Moreover, he says national media is having a feeding frenzy on all the hard issues happening in San Francisco. Still, the city is having a tougher recovery from the pandemic’s impacts in comparison to other cities, with far fewer total downtown visits per week, year over year, according to Downtown Recovery Dashboard’s statistics. “We all see the same viral video of the worst thing happening in the city,” Preston says. “But when you walk around our neighborhoods and see things rebounding, business is booming.”
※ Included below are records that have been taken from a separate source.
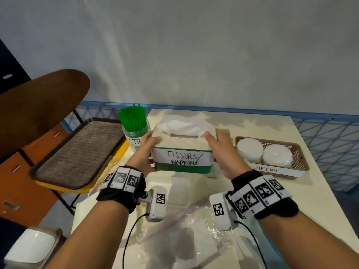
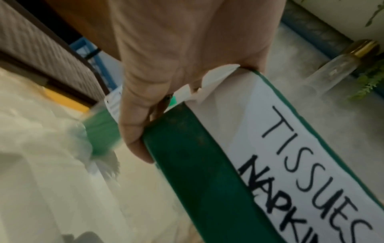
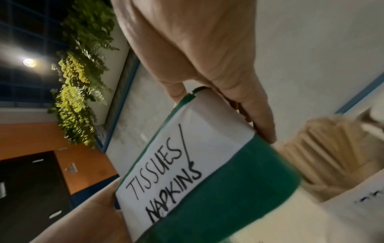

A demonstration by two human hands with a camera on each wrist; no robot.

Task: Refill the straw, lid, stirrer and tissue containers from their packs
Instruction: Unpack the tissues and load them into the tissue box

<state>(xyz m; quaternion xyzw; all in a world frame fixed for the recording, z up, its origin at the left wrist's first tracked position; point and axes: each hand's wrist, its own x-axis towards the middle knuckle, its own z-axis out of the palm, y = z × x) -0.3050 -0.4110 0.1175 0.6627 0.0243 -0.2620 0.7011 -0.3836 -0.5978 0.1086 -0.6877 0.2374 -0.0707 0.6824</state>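
Both hands clamp the tissue box (image 1: 181, 158) by its 2 ends, prob. to lift or shift it w/o tipping. The left hand (image 1: 148, 150) has its thumb on top and fingers curled round the left end; the right hand (image 1: 218, 150) lies w/ fingers nearly straight, pressed flat on the right end. The box sits mid table (image 1: 303, 193), tissues bulging from the top, so it looks filled. 1 straw jar (image 1: 136, 133) stands just left of it, packed w/ green straws. 1 lid basket (image 1: 297, 162) to the right holds 2 stacks of lids. Stirrers (image 3: 324, 144) show behind the box, blurred. Empty wrappers (image 1: 184, 230) lie near the front edge; count unclear.
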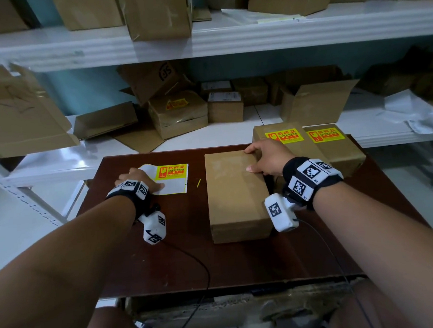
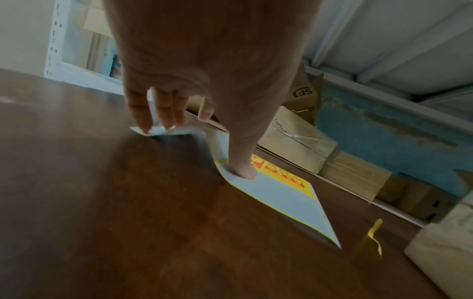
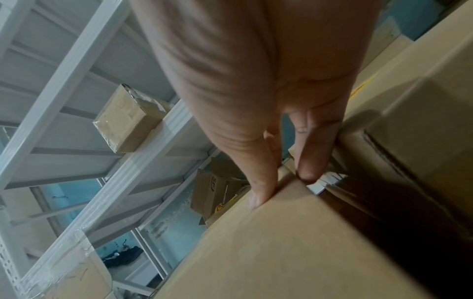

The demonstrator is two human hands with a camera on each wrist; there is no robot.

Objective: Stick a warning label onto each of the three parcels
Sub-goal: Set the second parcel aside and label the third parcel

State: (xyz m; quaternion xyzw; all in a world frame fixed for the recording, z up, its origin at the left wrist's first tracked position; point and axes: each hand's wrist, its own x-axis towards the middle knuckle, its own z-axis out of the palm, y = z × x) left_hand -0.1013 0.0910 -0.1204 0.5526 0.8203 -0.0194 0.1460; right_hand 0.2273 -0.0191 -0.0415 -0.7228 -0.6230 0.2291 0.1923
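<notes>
A plain brown parcel (image 1: 235,200) lies lengthwise in the middle of the dark table (image 1: 165,255). My right hand (image 1: 254,160) grips its far right corner, thumb on top and fingers over the edge (image 3: 282,187). Two parcels (image 1: 261,133) (image 1: 341,151) stand at the back right, each with a yellow warning label on top. To the left lies a white backing sheet (image 1: 173,186) with one yellow label (image 1: 171,171) on it. My left hand (image 1: 146,178) presses on it: thumb beside the label, fingers on the sheet's far edge, and the sheet (image 2: 281,194) bows up between them.
A thin yellow paper scrap (image 1: 198,182) lies between the sheet and the plain parcel. White shelves (image 1: 228,36) behind the table hold several cardboard boxes and loose flaps. Black cables (image 1: 198,263) from the wrist cameras trail over the table's near edge.
</notes>
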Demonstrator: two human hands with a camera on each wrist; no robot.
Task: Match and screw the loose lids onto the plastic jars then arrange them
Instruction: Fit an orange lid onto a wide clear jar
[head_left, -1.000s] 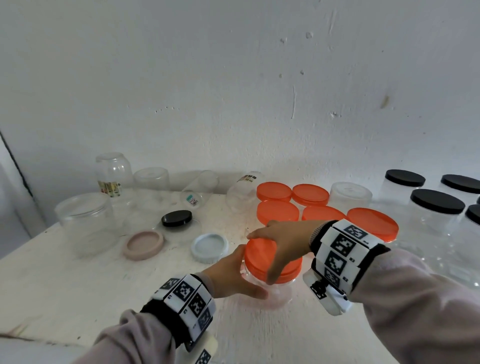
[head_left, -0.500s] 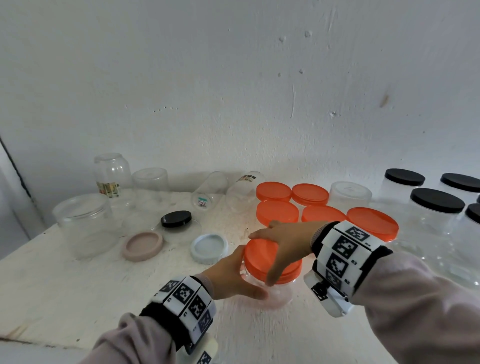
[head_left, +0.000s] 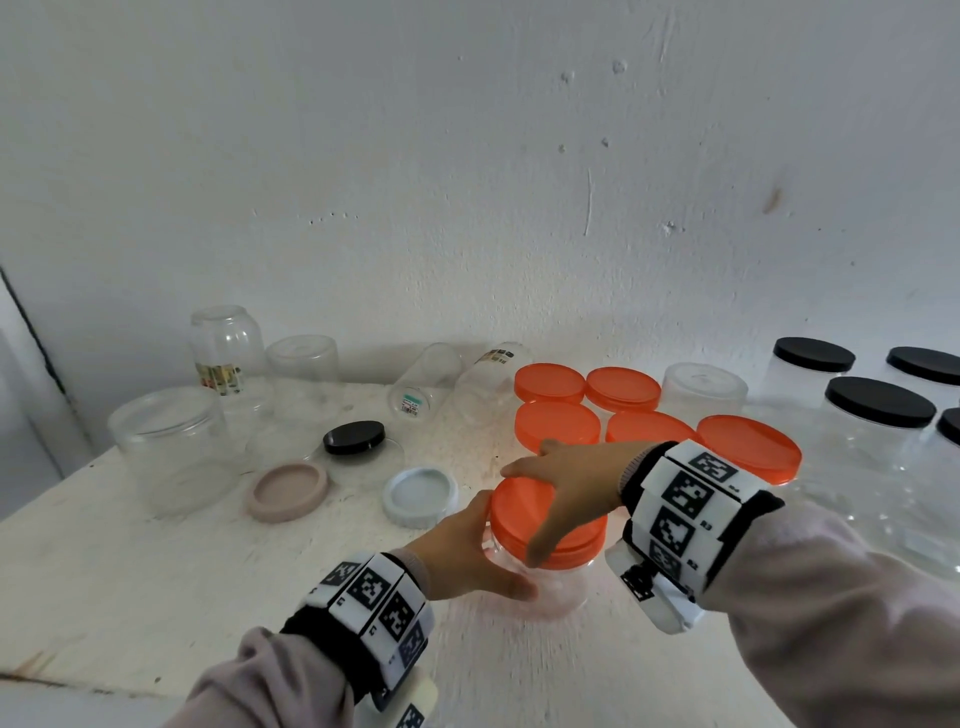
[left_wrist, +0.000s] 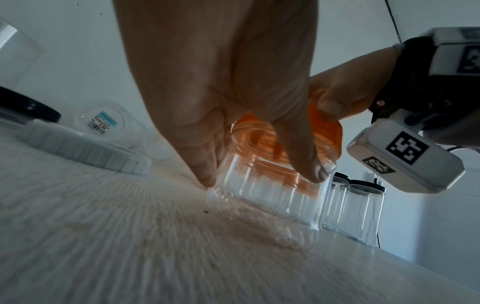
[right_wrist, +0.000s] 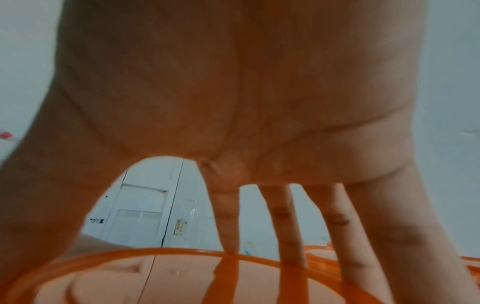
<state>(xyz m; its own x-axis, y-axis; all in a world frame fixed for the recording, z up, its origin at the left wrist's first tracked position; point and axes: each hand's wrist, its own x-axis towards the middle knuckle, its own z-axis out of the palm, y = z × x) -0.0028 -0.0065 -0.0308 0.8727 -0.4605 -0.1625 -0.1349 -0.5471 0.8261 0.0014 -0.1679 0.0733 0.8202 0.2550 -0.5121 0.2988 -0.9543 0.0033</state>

His district includes Lower Haight, Japantown, Hayes Valley, the Fillmore, and the Tenderloin, and he says it’s hard to pick favorites amongst these wildly dense food- and drink-loving neighborhoods. (He does say Toronado on Haight Street might be “the best beer bar in the city,” a favorite since the ’90s.) But the Divisadero business corridor remains an anchor for him, so tag along as Eater SF hits a weekend bar crawl with the neighborhood’s supervisor. “I love Divisadero,” Preston says. “It’s a couple blocks from my home, and it’s always been my go-to area for just about everything.”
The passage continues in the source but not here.